What are Jumping genes? How is it an alternative to CRISPR-Cas9?
Structure:
Introduction: (up to 30 words) Explain the concept of genome/DNA editing
Body: (up to 100 words) Explain and write about CRISPR-Cas9 technology, Jumping Genes and how Jumping genes could be a safer alternative
Conclusion: (up to 30 words) Mention the advantages, use and applications of such processes
Supporting Points:
Genome editing, or genome engineering, or gene editing, is a type of genetic engineering in which DNA is inserted, deleted, modified or replaced in the genome of a living organism.
Scientists have recently discovered a technique using “jumping genes” for genetic editing. It could offer a seamless, safer alternative to CRISPR-Cas9 process.
The technique could allow edited genes to be more precisely inserted into genomes, possibly addressing concerns with current CRISPR systems that can lead to off-target editing and random deletions or even cancer.
CRISPR tools currently use enzymes like Cas9 and Cas13 to cut and delete a portion of the genetic code, counting on the cell to use its repair function to glue the cut strands back together.
The process is not always effective, sometimes the repairs are incomplete or incorrect, and the damage response prompted by the cutting can have negative side effects.
Transposons or Jumping Genes:
Jumping genes are also known as transposons, it randomly jumps from one site to the other, inserting genetic information as they go, using enzymes called transposases.

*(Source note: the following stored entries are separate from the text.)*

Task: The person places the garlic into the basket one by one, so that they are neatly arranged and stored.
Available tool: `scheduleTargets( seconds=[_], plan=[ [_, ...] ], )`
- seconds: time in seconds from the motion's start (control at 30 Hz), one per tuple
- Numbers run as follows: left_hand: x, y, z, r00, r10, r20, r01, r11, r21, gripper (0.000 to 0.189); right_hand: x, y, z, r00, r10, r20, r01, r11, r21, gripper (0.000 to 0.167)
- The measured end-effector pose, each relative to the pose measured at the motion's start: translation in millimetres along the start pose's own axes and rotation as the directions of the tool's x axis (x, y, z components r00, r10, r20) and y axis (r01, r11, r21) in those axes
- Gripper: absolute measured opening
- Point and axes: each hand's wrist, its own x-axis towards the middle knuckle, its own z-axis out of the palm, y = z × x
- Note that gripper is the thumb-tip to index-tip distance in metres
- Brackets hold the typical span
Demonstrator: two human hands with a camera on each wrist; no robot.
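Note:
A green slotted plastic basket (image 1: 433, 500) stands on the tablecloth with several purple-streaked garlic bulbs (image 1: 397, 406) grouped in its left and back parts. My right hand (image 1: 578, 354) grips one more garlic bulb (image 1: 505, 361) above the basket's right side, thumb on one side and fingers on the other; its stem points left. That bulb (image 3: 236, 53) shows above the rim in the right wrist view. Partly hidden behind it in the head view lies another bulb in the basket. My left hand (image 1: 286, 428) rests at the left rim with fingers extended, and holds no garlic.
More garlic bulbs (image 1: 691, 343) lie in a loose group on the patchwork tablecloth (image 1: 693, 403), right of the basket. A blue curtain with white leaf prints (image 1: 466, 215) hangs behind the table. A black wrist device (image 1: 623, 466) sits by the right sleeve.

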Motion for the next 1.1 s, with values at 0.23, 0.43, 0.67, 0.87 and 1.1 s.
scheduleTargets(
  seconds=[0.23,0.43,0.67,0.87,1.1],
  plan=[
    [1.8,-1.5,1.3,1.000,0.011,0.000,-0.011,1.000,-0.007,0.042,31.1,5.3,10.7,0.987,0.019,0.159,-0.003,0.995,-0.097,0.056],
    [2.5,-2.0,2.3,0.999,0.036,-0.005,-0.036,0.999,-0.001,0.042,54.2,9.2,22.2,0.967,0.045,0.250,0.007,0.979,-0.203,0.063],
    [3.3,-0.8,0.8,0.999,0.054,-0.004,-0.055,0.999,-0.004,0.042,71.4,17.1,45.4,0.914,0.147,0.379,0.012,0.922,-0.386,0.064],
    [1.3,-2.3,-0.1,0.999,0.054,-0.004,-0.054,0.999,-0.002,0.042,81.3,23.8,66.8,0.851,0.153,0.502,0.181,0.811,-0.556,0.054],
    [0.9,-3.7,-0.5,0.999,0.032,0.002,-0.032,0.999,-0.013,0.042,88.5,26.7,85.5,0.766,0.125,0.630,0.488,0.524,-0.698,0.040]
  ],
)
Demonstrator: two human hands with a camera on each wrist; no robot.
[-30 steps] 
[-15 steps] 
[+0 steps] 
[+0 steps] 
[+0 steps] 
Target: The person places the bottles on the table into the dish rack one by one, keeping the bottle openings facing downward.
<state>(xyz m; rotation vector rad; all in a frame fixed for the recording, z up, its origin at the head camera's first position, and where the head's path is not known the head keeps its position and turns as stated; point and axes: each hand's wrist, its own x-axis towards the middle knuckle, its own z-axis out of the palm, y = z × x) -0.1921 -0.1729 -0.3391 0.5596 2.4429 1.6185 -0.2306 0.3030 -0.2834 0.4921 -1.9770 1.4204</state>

A transposable element (TE, transposon, or jumping gene) is a DNA sequence that can change its position within a genome, sometimes creating or reversing mutations and altering the cell's genetic identity and genome size. Transposition often results in duplication of the same genetic material.
It can effectively slide into the DNA without cuts.
The jumping gene possesses all the necessary chemical properties to directly insert, or integrate without a DNA double-strand break.
Jumping gene could effectively be programmed with a guide, and it can insert itself with incredible precision into user-defined sites in the genome.
Researchers sequenced the edited genome and found that the insertion was precisely done, with no extra copies created elsewhere, a problem that can occur with gene editing that uses CRISPR.
TEs are mutagens and their movements are often the causes of genetic disease. They can damage the genome of their host cell in different ways:
A transposon or a retrotransposon that inserts itself into a functional gene will most likely disable that gene;
After a dna transposon leaves a gene, the resulting gap will probably not be repaired correctly;
Multiple copies of the same sequence, such as alu sequences, can hinder precise chromosomal pairing during mitosis and meiosis, resulting in unequal crossovers, one of the main reasons for chromosome duplication.